7 Ocak 2019 Pazartesi

Rasmussen, S.E. "Mimaride Günışığı" Yaşanan Mimari



Gün ışığı gün içinde sürekli olarak değişir. Fakat mimarın kullandığı diğer öğeler sabitlik içerisindedir. Mimarın görevi yapının tek parçasını bile oluşturmadan malzemesini olan ışığında yerini belirlemeli ve sağlıklı kullanım sağlamalıdır. Ki doğal ışık olmadan gerçek bir mimarlık olamaz. Dahası ışık güçlü psikolojik tepkiler yaratır ve belirli fizyolojik etkilere sahiptir.




Mimari yaşantıda ışık önemli rol oynar. Aynı oda ve aynı duvardaki farklı durumlar farklı mekansal izlenimler verebilir.

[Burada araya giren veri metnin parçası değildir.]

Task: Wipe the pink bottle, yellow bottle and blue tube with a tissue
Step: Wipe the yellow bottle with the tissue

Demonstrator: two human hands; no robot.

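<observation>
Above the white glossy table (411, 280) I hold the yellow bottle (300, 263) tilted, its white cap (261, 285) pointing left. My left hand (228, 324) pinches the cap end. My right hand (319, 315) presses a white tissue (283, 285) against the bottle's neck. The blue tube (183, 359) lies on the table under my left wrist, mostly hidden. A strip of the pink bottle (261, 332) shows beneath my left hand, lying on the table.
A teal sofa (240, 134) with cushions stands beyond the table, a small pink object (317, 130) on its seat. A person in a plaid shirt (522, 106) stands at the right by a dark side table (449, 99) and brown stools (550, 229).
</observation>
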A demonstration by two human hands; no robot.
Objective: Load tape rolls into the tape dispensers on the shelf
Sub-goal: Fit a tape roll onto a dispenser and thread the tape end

Bu farklı durumlar arasında kaybolmamak için aydınlatma açısından üç grup tanımlayabiliriz;

- Aydınlık açık mekan
-Tepeden ışık alan mekan
- Yan taraftan ışık alan mekan.
Bu üç örnek içerisinde en tipik olan yandan ışık olan mekandır.
Aydınlık mekan tarih boyunca özellikle sıcak iklimli ülkelerde kullanılmış ve güneşten korunmak için sütunların üzerine yerleştirilen bir çatı kullanılmış


Üstü kapalı mekan değişik yerlerinde farklı ışık etkileri sunar.Buna karşın üstü açık mekan, ışık her yerde aynı derecede iyi olacak şekilde planlanabilir.
Örnek olarak Roma'daki Pantheon'u verebiliriz.



Renk mimaride mağara resimlerinin gösterdiği gibi paleotik devirden beri etkili bir şekilde kullanılmıştır. Zaman zaman farklı iklim koşullarında farklı yapı çeşitleriyle farklı kültürel birikimle kendini göstermiştir.